Para tumores adrenais, técnicas não cirúrgicas podem ser usadas se a cirurgia for contraindicada ou não desejada. A ablação por radiofrequência e a crioablação guiada por TC têm sido usadas em adenomas adrenais funcionais com resultados semelhantes em comparação com a ressecção cirúrgica.
> Manejo médico
Estilo de vida: Em mulheres obesas com SOP, a perda de peso produz uma pequena diminuição na testosterona medida pelo índice de andrógenos livres. Tem um impacto limitado na melhora do hiperandrogenismo e não deve ser a única estratégia de manejo.

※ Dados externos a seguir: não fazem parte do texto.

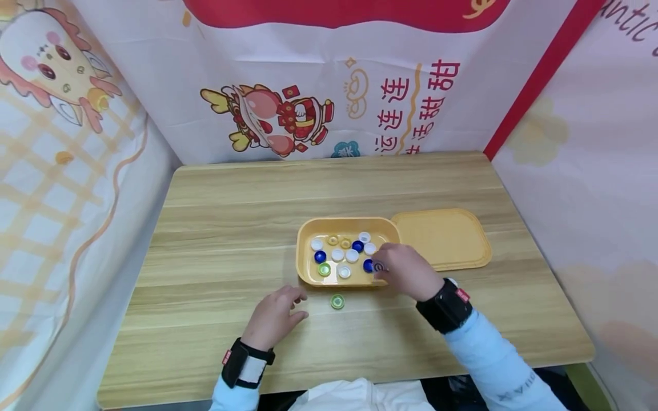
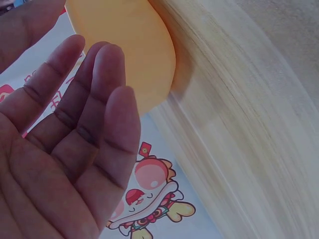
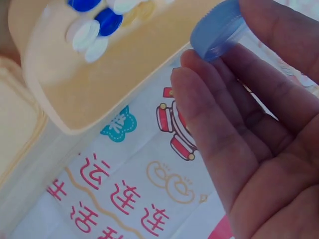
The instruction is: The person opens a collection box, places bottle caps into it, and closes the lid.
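Observation:
My right hand (image 1: 411, 273) is over the front right corner of a yellow plastic box (image 1: 302, 273). Between thumb and fingertips it pinches a bottle cap (image 3: 217, 31), which looks pale blue in the right wrist view. Inside the box lie several caps: white caps (image 1: 337, 255), blue caps (image 1: 320, 257), yellow caps (image 1: 333, 240) and a green cap (image 1: 324, 269). Another green cap (image 1: 337, 301) sits on the table just in front of the box. Left of that cap, my left hand (image 1: 275, 317) hovers with loosely bent fingers, holding nothing.
A flat yellow lid (image 1: 444, 240) lies against the box's right side. All of this stands on a wood-grain table (image 1: 216, 240). Printed cloth (image 1: 308, 51) hangs behind the table's back edge and along both sides.

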Action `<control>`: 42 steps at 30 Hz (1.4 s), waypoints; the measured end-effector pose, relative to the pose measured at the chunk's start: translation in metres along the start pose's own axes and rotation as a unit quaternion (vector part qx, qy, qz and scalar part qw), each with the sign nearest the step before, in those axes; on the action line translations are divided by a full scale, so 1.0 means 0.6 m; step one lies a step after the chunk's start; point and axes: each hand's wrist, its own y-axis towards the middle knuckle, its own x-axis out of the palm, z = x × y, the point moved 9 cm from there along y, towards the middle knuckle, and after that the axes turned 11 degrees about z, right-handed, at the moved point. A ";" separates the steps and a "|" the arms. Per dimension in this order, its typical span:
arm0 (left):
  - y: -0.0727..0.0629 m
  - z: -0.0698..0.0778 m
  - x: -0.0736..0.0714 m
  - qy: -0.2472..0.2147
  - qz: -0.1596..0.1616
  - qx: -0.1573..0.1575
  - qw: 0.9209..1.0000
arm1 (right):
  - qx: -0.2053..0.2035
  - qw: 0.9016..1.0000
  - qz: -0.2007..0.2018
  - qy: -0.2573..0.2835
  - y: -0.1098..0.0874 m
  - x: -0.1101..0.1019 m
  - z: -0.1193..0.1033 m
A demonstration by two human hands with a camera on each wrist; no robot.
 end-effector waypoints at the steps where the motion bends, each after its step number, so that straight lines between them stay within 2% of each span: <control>1: -0.001 0.000 0.000 -0.001 0.003 0.001 1.000 | -0.009 1.000 -0.001 -0.002 0.008 -0.001 0.002; 6: -0.006 -0.004 -0.002 -0.001 0.011 0.003 1.000 | -0.048 0.999 -0.022 -0.012 0.046 0.020 0.007; 13: -0.012 -0.012 -0.002 -0.002 0.006 -0.011 1.000 | -0.091 0.989 -0.096 -0.059 0.090 0.087 -0.003; 21: -0.015 -0.015 -0.004 0.001 0.003 -0.019 1.000 | -0.068 0.980 -0.159 -0.097 0.108 0.145 0.000; 26: -0.016 -0.017 -0.005 0.001 0.003 -0.024 1.000 | -0.083 0.974 -0.167 -0.125 0.116 0.173 0.004; 31: -0.016 -0.019 0.000 -0.004 -0.005 -0.033 0.999 | -0.072 0.973 -0.179 -0.129 0.116 0.191 0.015; 38: -0.017 -0.024 0.002 0.003 -0.006 -0.040 0.999 | -0.107 0.972 -0.141 -0.152 0.116 0.201 0.014; 42: -0.017 -0.023 0.002 0.000 -0.004 -0.036 0.999 | -0.120 0.972 -0.136 -0.149 0.115 0.204 0.008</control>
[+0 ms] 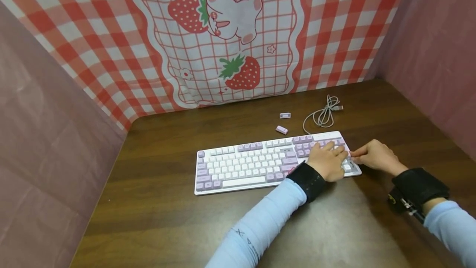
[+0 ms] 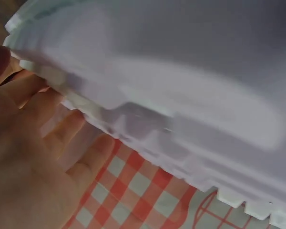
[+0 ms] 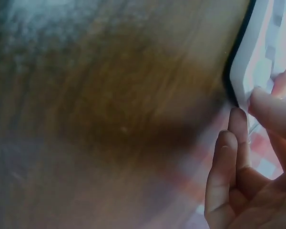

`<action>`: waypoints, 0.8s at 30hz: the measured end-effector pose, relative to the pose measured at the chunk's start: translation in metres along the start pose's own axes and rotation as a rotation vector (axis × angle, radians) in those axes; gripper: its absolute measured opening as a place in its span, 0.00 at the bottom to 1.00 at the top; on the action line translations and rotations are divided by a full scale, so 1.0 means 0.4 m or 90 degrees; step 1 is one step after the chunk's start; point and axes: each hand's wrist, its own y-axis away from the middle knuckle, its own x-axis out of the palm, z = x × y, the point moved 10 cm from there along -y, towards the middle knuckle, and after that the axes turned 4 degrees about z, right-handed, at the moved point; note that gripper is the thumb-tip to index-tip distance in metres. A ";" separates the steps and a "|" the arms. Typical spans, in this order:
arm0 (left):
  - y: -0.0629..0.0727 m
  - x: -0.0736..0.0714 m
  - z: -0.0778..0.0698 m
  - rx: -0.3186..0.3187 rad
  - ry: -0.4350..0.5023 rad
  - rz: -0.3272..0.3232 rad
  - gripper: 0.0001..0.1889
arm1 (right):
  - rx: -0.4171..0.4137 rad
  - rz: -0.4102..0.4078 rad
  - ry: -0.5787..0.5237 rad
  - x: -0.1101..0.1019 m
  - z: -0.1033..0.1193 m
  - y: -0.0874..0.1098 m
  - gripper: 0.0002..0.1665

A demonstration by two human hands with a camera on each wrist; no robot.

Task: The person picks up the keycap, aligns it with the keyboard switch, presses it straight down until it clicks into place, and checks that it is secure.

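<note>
A white and lilac keyboard (image 1: pixel 241 183) lies on the wooden table. My left hand (image 1: pixel 327 162) rests on its number pad, fingers spread and fairly straight over the keys; the left wrist view shows these fingers beside the key rows. At the keyboard's right edge, my right hand (image 1: pixel 377 158) pinches the side between thumb and fingertips. The right wrist view shows the thumb (image 3: pixel 271 112) on the white rim and a fingertip just below the corner. Two loose lilac keycaps, one (image 1: pixel 285 115) behind the other (image 1: pixel 282 130), lie beyond the keyboard. Grey gaps show among its keys.
A bundled grey cable (image 1: pixel 324 116) with a plug lies behind the keyboard's right end. The brown table (image 1: pixel 156 218) meets a red checked cloth (image 1: pixel 145 53) at the back. Pink curtains (image 1: pixel 41 135) hang at both sides.
</note>
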 end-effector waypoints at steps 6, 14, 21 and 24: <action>0.022 0.007 0.002 -0.019 0.010 0.006 0.28 | 0.035 0.011 0.012 0.015 0.020 0.012 0.17; 0.067 0.023 0.020 -0.016 0.013 -0.053 0.29 | 0.055 -0.007 0.012 0.022 0.023 0.022 0.19; 0.209 0.080 0.135 -0.025 0.051 -0.045 0.31 | 0.049 -0.012 0.073 -0.004 0.052 0.038 0.19; 0.283 0.120 0.216 -0.042 0.082 -0.058 0.32 | 0.041 -0.047 0.092 -0.027 0.084 0.032 0.17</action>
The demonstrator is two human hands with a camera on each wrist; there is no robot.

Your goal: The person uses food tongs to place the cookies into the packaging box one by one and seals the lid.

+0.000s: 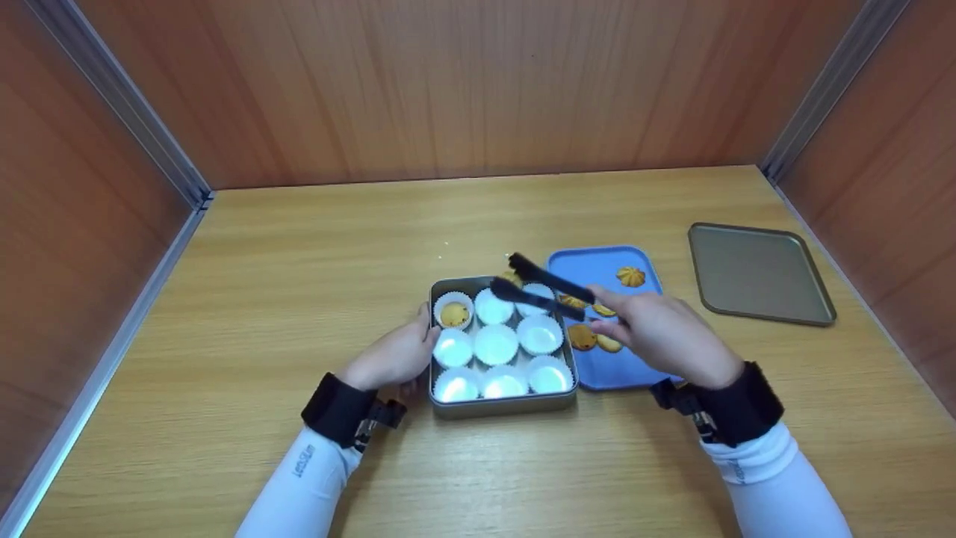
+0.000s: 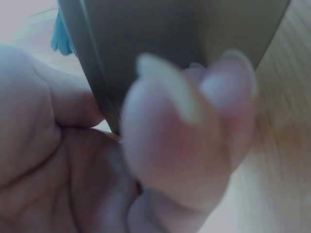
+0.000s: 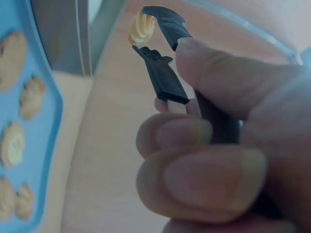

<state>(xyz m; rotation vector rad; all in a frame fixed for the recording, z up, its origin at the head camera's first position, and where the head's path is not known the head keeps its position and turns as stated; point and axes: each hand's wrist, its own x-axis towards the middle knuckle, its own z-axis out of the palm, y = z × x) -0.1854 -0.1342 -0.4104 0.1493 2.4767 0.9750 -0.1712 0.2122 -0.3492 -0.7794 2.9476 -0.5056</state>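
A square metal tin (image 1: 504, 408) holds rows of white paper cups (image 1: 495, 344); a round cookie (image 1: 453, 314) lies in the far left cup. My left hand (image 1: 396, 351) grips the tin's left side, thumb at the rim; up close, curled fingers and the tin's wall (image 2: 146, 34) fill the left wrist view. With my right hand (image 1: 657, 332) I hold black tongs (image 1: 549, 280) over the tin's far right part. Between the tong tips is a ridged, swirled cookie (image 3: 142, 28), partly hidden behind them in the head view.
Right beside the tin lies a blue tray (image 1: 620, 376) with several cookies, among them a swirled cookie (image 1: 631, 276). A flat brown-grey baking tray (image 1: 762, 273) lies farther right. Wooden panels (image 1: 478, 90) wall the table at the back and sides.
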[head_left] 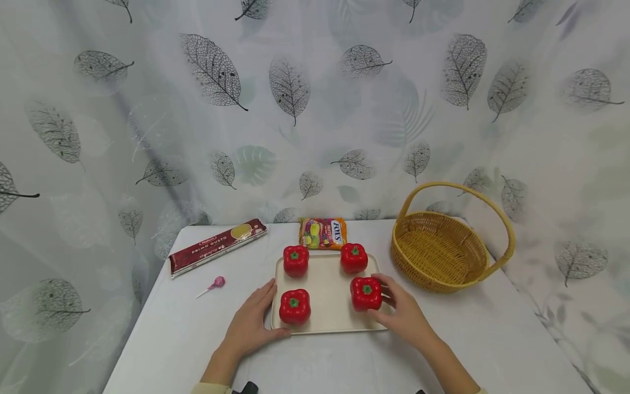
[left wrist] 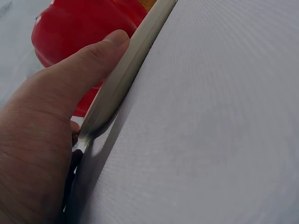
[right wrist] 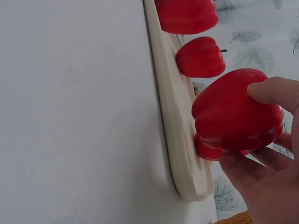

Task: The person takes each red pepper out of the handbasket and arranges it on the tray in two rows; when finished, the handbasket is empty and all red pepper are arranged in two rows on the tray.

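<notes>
My right hand (head_left: 404,314) grips a red bell pepper (head_left: 366,294) between thumb and fingers, over the right side of a cream tray (head_left: 327,293). In the right wrist view this held pepper (right wrist: 236,109) appears raised above the tray's rim (right wrist: 175,154). At the tray's front left corner is my left hand (head_left: 253,323), its thumb laid along the front rim and its fingers extended beside the left edge. Three more peppers sit on the tray: one front left (head_left: 295,307), one back left (head_left: 296,261) and one back right (head_left: 354,258). The left wrist view partly hides the left fingers.
A yellow wicker basket (head_left: 433,249) with a tall handle stands right of the tray. Behind the tray lies a colourful candy bag (head_left: 322,233). To the left are a long dark red packet (head_left: 216,248) and a pink lollipop (head_left: 219,282). A leaf-print curtain (head_left: 315,109) hangs behind the white table.
</notes>
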Action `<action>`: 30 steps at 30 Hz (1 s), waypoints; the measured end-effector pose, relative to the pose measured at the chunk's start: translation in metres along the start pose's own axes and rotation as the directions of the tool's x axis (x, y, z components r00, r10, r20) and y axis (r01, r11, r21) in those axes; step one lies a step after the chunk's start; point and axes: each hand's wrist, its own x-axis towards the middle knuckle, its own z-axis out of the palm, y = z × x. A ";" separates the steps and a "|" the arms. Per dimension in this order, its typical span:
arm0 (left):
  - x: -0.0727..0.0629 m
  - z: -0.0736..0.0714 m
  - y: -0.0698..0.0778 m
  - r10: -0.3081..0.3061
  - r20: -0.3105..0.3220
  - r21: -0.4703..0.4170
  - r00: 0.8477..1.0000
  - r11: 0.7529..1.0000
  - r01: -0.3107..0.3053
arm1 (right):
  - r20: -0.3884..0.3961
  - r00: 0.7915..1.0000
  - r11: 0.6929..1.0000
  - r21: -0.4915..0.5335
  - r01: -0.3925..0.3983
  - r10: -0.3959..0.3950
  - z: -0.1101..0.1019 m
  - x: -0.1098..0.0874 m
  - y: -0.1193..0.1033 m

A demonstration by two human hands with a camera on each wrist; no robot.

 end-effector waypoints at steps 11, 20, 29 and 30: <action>0.000 0.002 0.001 0.006 -0.016 0.000 1.000 1.000 -0.006 | 0.042 0.998 0.998 0.006 -0.056 0.056 0.008 -0.002 0.003; 0.001 0.003 0.000 0.009 -0.013 0.000 1.000 1.000 -0.009 | 0.063 0.996 0.998 0.011 -0.062 0.061 0.007 -0.002 0.006; 0.001 0.002 0.002 0.025 -0.023 -0.006 0.999 1.000 -0.025 | 0.069 0.996 0.998 0.003 -0.058 0.057 0.006 -0.002 0.011; 0.001 0.002 0.002 0.026 -0.025 -0.004 0.999 1.000 -0.026 | 0.069 0.996 0.998 0.003 -0.056 0.056 0.006 -0.001 0.011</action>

Contraceptivos orais: Os contraceptivos orais contendo etinilestradiol (EE) suprimem a produção de LH e aumentam as concentrações de SHBG, resultando em diminuição da produção de androgênio ovariano e diminuição das concentrações de testosterona livre, respectivamente.
Antiandrógenos: após 6 meses de uso de contraceptivo oral, um antiandrógeno pode ser adicionado para melhorar os sintomas de hiperandrogenismo.
Espironolactona: É eficaz na redução dos escores de hirsutismo. É contraindicado na gravidez por bloquear a ação dos andrógenos.
Finasterida: Diminui os níveis locais de DHT nos folículos capilares com efeitos comparáveis a outros antiandrogênicos. O efeito depende da dose.
Acetato de Ciproterona: É um inibidor competitivo do receptor de androgênio e é comumente usado fora dos Estados Unidos. Está disponível em combinação com EE na forma de pílulas anticoncepcionais orais combinadas. Apresenta o risco de tromboembolismo venoso.
Tratamento local/tópico: Se o tratamento médico for contraindicado ou os sintomas não forem preocupantes o suficiente para justificar a terapia sistêmica, as opções de tratamento local devem ser consideradas. A depilação direta por barbear, descoloração, cremes químicos, fotodepilação ou eletrólise pode ser usada.
Glucocorticóides: Na clássica hiperplasia adrenal congênita por 21-hidroxilase, os glicocorticóides são eficazes na supressão da produção de androgênio adrenal estimulada por ACTH.
Agonistas de GnRH: são igualmente eficazes como contraceptivos orais na redução do hirsutismo. Seu uso deve ser reservado para os raros casos de virilização não passíveis de outras terapias.
Medicamentos que reduzem os níveis de insulina ou melhoram a ação da insulina: não foram mais eficazes que o placebo no tratamento do hiperandrogenismo na SOP. Portanto, a metformina deve ser reservada para o tratamento de pré-diabetes ou diabetes tipo 2 em mulheres com SOP, pois não é tão eficaz quanto outras drogas para problemas estéticos ou para proteção uterina em caso de menstruação irregular.